Indeed, nearly all marriages here are matters of sale and barter. Love is out of the question, he never flutters his purple wings over the bridal bed of Mogador. A Jewish or Moorish girl having placed before her a rich, old ugly man, of mean and villanous character, of three score years and upwards, and by his side, a handsome youth of blameless character and amiable manners, will not hesitate a moment to prefer the former. As affairs of intrigue and simple animal enjoyment are the great business of life, the ways and means, in spite of Moorish and Mahometan jealousy, as strong as death, by which these young and frail beauties indulge in forbidden conversations, are innumerable. Although the Moors frequently relate romantic legends of lovely innocent brides, who had never seen any other than the faces of their father, or of married ladies, who never raised the veil from off their faces, except to receive their own husbands, and seem to extol such chastity and seclusion; they are too frequently found indulging in obscene imaginations, tempting and seducing the weaker sex from the path of virtue and honour. So that, if women are unchaste here, or elsewhere, men are the more to blame: if woman goes one step wrong, men drag her two more. Men corrupt women, and then punish her for being corrupt, depriving them of their natural and unalienable rights.

Salt in Africa as in Europe is a domestic superstition. A Jewess, one morning, in bidding adieu to her friends, put her fingers into a salt-cellar, and took from it a large pinch of salt, which her friend told me afterwards was to preserve her from the evil one. Salt is also used for a similar important purpose, when, during the night, a person is obliged to pass from one room into another in the dark. It would be an entertaining task to collect the manifold superstitions in different parts of the world, respecting this essential ingredient of human food.
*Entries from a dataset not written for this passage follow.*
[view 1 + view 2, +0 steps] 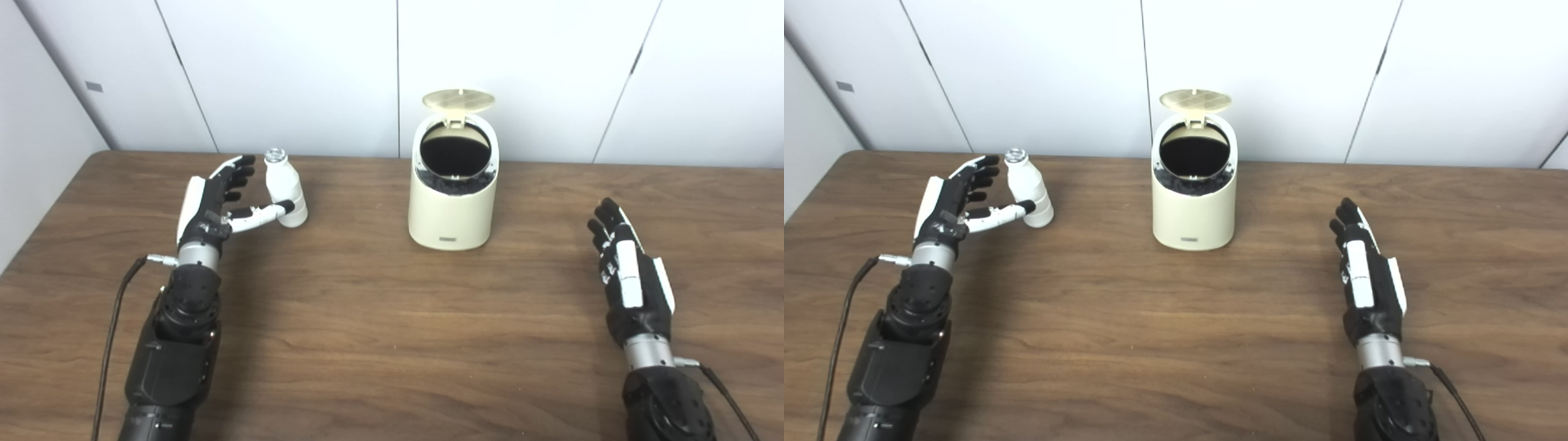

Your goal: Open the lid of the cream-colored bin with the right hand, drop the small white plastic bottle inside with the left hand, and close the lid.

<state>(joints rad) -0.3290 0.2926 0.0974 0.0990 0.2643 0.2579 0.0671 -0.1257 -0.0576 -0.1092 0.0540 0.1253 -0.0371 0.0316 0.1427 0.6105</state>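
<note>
Right hand: the black-and-white robot right hand [631,275] rests near the right edge of the brown wood-grain table [367,343], fingers straight and spread, holding nothing, well apart from the bin.
Left hand: the black-and-white robot left hand [214,202] sits at the left, farther back, fingers apart around the bottle and not clenched; the thumb reaches across the bottle's lower body and appears to touch it, while the other fingers stand just beside its neck. I judge no firm grasp is made yet.
Bottle: the small white plastic bottle with a clear cap [285,190] stands on the table, leaning slightly, left of the bin and near the far edge.
Bin: the cream-coloured round-topped plastic bin [452,208] stands mid-table towards the far side, its dark opening exposed.
Lid: the cream round flip lid [459,100] stands raised behind the opening, already open.
Risk, grasp: the thumb pressing low on one side could tip or push the bottle rightwards before the fingers close.
Risk, drop: the opening looks only a little wider than the bottle; an off-centre release could bounce it off the rim.
Risk, lid: a carry passing high over the bin could knock the upright lid shut.
</note>
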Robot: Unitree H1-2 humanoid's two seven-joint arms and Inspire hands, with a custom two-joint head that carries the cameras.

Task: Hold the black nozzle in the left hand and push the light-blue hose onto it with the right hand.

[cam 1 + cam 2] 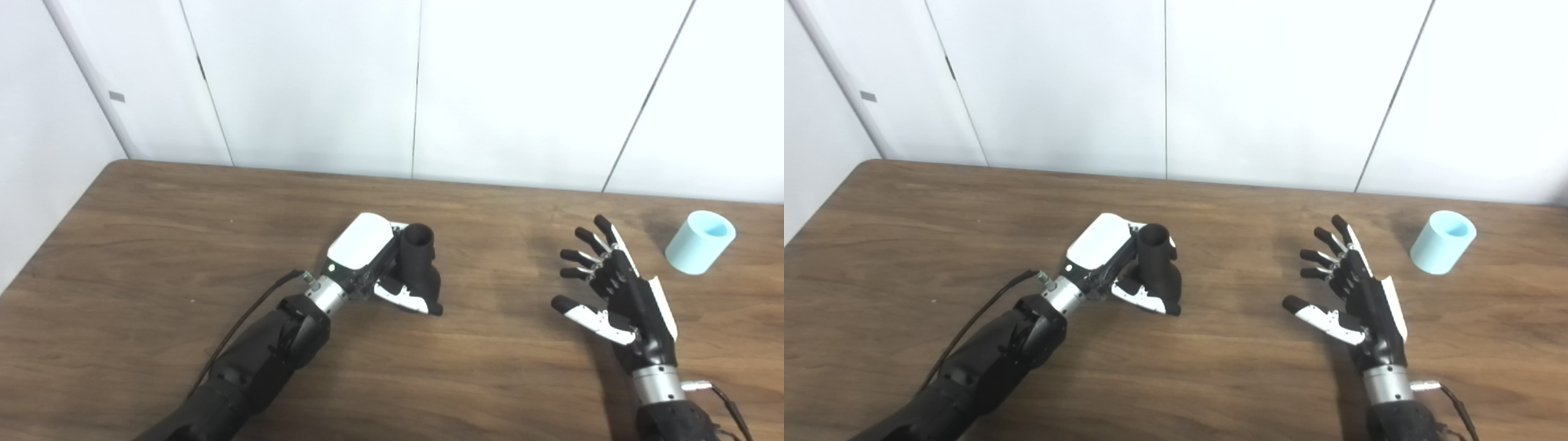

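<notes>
Black nozzle (pixel 420 263) gripped upright by left hand (pixel 373 263) near middle of wooden table (pixel 153 245), round opening faced upward, thumb wrapped across base. Right hand (pixel 618 294) held to right of nozzle, well apart, fingers spread, nothing held. Light-blue hose (pixel 700 242), short tube piece, seen lying tilted on table far right of nozzle, beyond right hand, untouched.

You have the black nozzle (pixel 419 260) upright near the table's middle, its round open mouth facing up and its body widening toward the base. Your light-blue hose (pixel 699 242), a short stubby tube, lies tilted well apart at the far right.
</notes>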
The habit of drinking white brandy, stimulates the immorality of this Maroquine society. The Jews are the great factors of this acqua ardiente, its Spanish and general name. Government frequently severely punishes them for making it; but they still persevere in producing this incentive to intoxication and crime. In all parts of the world, the most degraded classes are the factors of the means of vice for the higher orders of society. Moors drink it under protest, that it is not the juice of the grape. On the Sabbath, the Jewish families are all flushed, excited, and tormented by this evil spirit; but when the highest enjoyments of intellect are denied to men, they must and will seek the lower and beastly gratifications.

Friend Cohen came in one afternoon, and related several anecdotes of the Maroquine Court. When Dr. Brown was attending the Sultan, the Vizier managed to get hold of his cocked hat, and placing it upon his head, strutted about in the royal gardens. Whilst performing this feat before several attendants, the Sultan suddenly made his appearance in the midst of them. The minister seeing him, fell down in a fright and a fit. His Imperial Highness beckoned to the minister in such woful plight, to pacify himself, and put his cloak before his mouth to prevent any one from seeing him laugh at the minister, which he did most immoderately.

Cohen, who is a quack, was once consulted on a case of the harem. Cohen pleaded ignorance, God had not given him the wit; he could do nothing for the patient of his Imperial Highness. This was very politic of Cohen, for another quack, a Moor, had just been consulted, and had had his head taken off, for not being successful in the remedies he prescribed. There would not be quite so much medicine administered among us, weak, cracky, crazy mortals, in this cold damp clime, if such an alternative was proposed to our practitioners.

40 The predecessor of Muley Abd Errahman.